The final task discussed is the Navon global/local letter identification task [
12]. This task was designed to assess the ability to process both global and local information. Navon found that in normal individuals, the global form takes precedence, which should make it a particular challenge for individuals with simultanagnosia. As described earlier, an individual with dorsal simultanagnosia performed normally on local letter identification but was impaired when naming global characters, even though their gaze covered the entire character [
16]. Showing the potential utility of proprioception in form identification, another similar patient could identify only the global letter with her eyes closed while her finger was moved passively over it [
19]. This contrasted with our patient’s performance when tracing a figure on one of the colour plates. However, her performance on conventional Navon characters was almost perfect, which is consistent with the limited preservation of global processing in ventral simultanagnosia. Her failure to name the colour plates motivated us to modify the Navon characters by adding dotted surrounds analogous to those in the colour plates, providing competition for attention in a way similar to the effect of the coloured surrounds in the Ishihara plates. These novel stimuli had a profound effect on her performance. Her recognition of the local letters fell only from 20/20 to 19/20, but recognition of the global letters fell from 20/20 to 0/20. This might have been because the added distractors drew her gaze away from the global letter, but our eye movement recordings refuted this possibility.

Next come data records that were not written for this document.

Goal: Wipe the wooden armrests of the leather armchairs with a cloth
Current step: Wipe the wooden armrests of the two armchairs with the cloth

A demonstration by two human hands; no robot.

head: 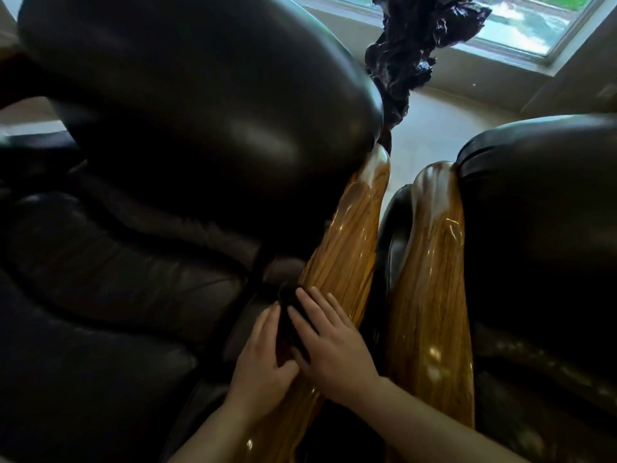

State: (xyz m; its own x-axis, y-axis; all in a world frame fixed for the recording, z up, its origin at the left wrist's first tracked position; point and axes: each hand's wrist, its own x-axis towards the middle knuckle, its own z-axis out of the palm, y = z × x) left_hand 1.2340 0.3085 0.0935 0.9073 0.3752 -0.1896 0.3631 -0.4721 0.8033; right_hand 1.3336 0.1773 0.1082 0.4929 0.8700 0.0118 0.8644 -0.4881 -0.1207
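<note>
Two glossy wooden armrests run side by side down the middle: the left armrest (347,242) belongs to the dark leather armchair (133,228) on the left, the right armrest (430,282) to the armchair (541,235) on the right. A dark cloth (289,324) lies bunched on the left edge of the left armrest. My left hand (263,359) grips the cloth from the left. My right hand (329,342) lies flat on the cloth and the wood, fingers spread.
A dark gnarled sculpture (417,45) stands on the pale floor (430,128) behind the chairs. A window (541,25) is at the top right. The gap between the two armrests is narrow.
</note>
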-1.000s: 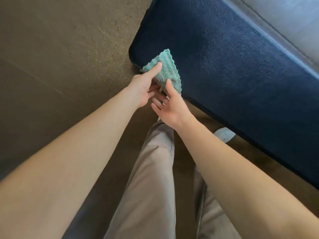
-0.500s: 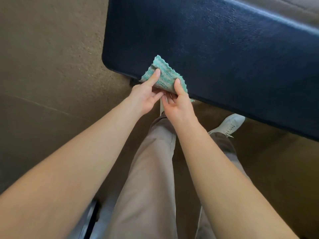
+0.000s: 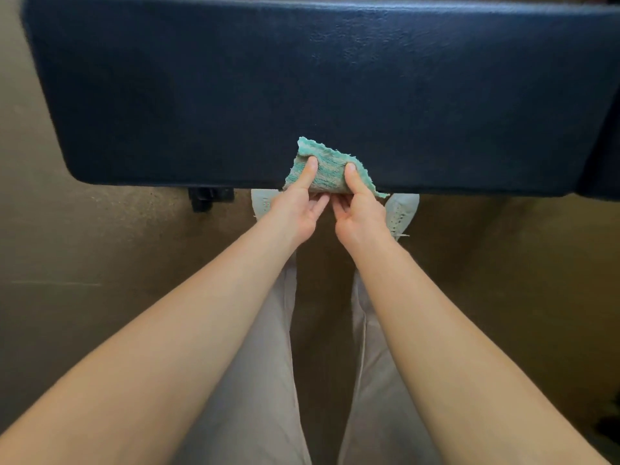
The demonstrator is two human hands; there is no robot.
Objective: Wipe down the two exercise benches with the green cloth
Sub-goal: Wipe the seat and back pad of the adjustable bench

As
Figure 11 shows, confirmed by subsequent ANOVAs, gaze was nearly unaffected by the addition of the surround (contradicting our hypothesis), but perceptually, global feature integration was abolished. Considering this and our patient’s inability to perceive any of the colour plate digits, it is clear that local elements defined by achromatic form and those defined by colour become impossible to integrate when faced with competing distractors in this individual with ventral simultanagnosia, even though fixations continue to be directed to the salient elements of the stimulus.
One caveat that must be raised is the role of our patient’s visual field deficit. Ideally, a control group with similar field loss, as might occur in optic nerve or retinal disease, would have addressed this issue. In its absence, we can point to the fact that on several tasks, her impairment was the same regardless of viewing distance, but whether field loss contributed to impaired performance cannot be ruled out. The other limitation is, of course, that this is a report on a single patient, so any generalisations about the findings can only be tentative. It is hoped that if further patients come to light, the hypotheses tested here could be further examined. Whether any of the deficits observed could be ameliorated through perceptual training might also be examined.